Knowledge graph triple format. Knowledge graphs (Freebase, Wikidata, OGB-MAG) store relations as triples $(h, r, t)$ - head entity, relation, tail entity. This is an edge list over a heterogeneous graph:

triples = [
    ("Albert_Einstein", "nationality", "Germany"),
    ("Theory_of_Relativity", "author", "Albert_Einstein"),
    ...
]

9.2 PyG HeteroData

PyG's HeteroData object generalises Data to heterogeneous graphs:

from torch_geometric.data import HeteroData

data = HeteroData()

# Node feature matrices per type
data['author'].x = torch.randn(n_authors, 64)
data['paper'].x  = torch.randn(n_papers,  128)

# Edge indices and features per relation type
data['author', 'writes', 'paper'].edge_index  = ...  # (2, m_writes)
data['paper',  'cites',  'paper'].edge_index  = ...  # (2, m_cites)
data['paper',  'cites',  'paper'].edge_attr   = ...  # (m_cites, d_e)

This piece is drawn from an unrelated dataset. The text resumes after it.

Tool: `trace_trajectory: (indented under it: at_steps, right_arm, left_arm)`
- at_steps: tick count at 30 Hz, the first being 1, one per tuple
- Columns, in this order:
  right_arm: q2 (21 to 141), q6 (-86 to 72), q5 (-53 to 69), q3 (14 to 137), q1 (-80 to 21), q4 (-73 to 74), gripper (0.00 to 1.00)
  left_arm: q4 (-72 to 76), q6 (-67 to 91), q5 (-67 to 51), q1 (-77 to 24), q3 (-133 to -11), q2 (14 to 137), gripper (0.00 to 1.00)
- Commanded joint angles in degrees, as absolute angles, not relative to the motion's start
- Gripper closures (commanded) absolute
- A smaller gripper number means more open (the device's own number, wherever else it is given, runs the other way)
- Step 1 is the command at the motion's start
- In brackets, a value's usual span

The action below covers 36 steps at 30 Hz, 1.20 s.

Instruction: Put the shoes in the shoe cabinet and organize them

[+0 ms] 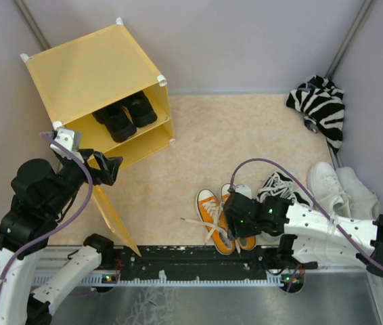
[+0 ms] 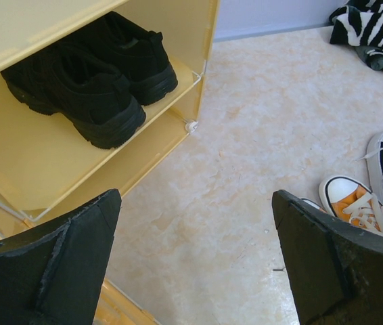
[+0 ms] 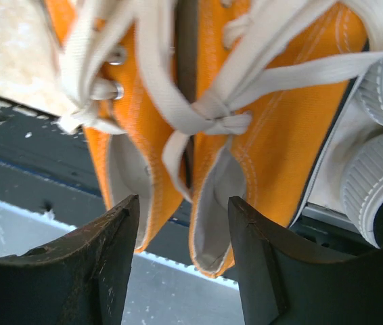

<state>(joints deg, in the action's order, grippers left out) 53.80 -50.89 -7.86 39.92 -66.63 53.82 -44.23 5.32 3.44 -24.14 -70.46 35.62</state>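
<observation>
The top view alone shows the whole layout. On the left, the yellow shoe cabinet (image 1: 90, 74) stands on the bench (image 1: 245, 135) with its door panel (image 1: 114, 220) swung down and open. The black pair (image 1: 125, 114) sits side by side on its inner shelf. The left pincer (image 1: 108, 169) hovers just before the lower compartment. Its wrist view shows its fingers (image 2: 56, 264) spread wide with nothing between them, and the black pair up close.

Further right, the orange sneakers (image 1: 218, 218) lie at the near edge of the bench with the right pincer (image 1: 235, 220) over their heels. Only the right wrist view shows that its fingers (image 3: 107, 264) stand partly open, straddling the two inner heel walls with a gap left, so no grip shows. Right of these lie the black-and-white sneakers (image 1: 283, 189), then the white sneakers (image 1: 344, 189). A zebra-striped cloth (image 1: 320, 105) lies in the far corner.
</observation>
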Motion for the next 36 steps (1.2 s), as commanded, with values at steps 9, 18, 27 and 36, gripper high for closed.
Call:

print(data.node_types)   # ['author', 'paper']
print(data.edge_types)   # [('author','writes','paper'), ('paper','cites','paper')]

Heterogeneous message passing (RGCN, HAN, HGT) iterates over relation types and aggregates messages per relation:

\mathbf{h}_v' = \text{AGG}\!\left(\left\{\mathbf{W}_r \mathbf{h}_u : u \in \mathcal{N}_r(v)\right\}_{r \in \mathcal{T}_E}\right)

9.3 Dynamic Graphs

A dynamic graph changes over time: edges and vertices are inserted or deleted. The primary representation challenge is supporting updates without full reconstruction.

Adjacency list handles edge insertion in $O(1)$ and deletion in $O(\deg(u))$ . It is the standard choice for dynamic graph algorithms.

CSR is static: every insertion or deletion requires rebuilding the three arrays - $O(m)$ total. For high-frequency updates, CSR is inappropriate.

Dynamic CSR alternatives:

Chunked CSR: Divide the adjacency list into fixed-size chunks; insertions overflow into a "delta" structure
VCSR (Vertex-Centric CSR): Each row is a separate resizeable array; updates are local
Sorted adjacency list: Maintain sorted neighbours per vertex for $O(\log \deg)$ edge lookup

9.4 Temporal Graphs and Snapshots

A temporal graph $G = (V, E, T)$ has edges with timestamps $t_e \in T$ :

E \subseteq V \times V \times T

The most common representation is a snapshot list: $\{G_0, G_1, \ldots, G_T\}$ where $G_t$ is the graph at time step $t$ . Each snapshot can be stored as a separate Data object:

snapshots = [
    Data(x=x_t, edge_index=edge_index_t)
    for t, (x_t, edge_index_t) in enumerate(time_series)
]

For AI - temporal GNNs:

TGAT (Temporal Graph Attention, 2020): Stores interactions as chronologically sorted edge lists with timestamp features; uses time-encoding functions as positional features
DyRep (2019): Maintains a dynamic adjacency list updated via temporal point processes
TGN (Temporal Graph Networks, 2020): Uses memory modules per node to summarise temporal history; edge list sorted by timestamp is the core data structure

The temporal edge list $(u, v, t, \text{feat})$ sorted by $t$ is the standard input format for temporal GNN benchmarks (JODIE, REDDIT datasets in OGB-Temporal).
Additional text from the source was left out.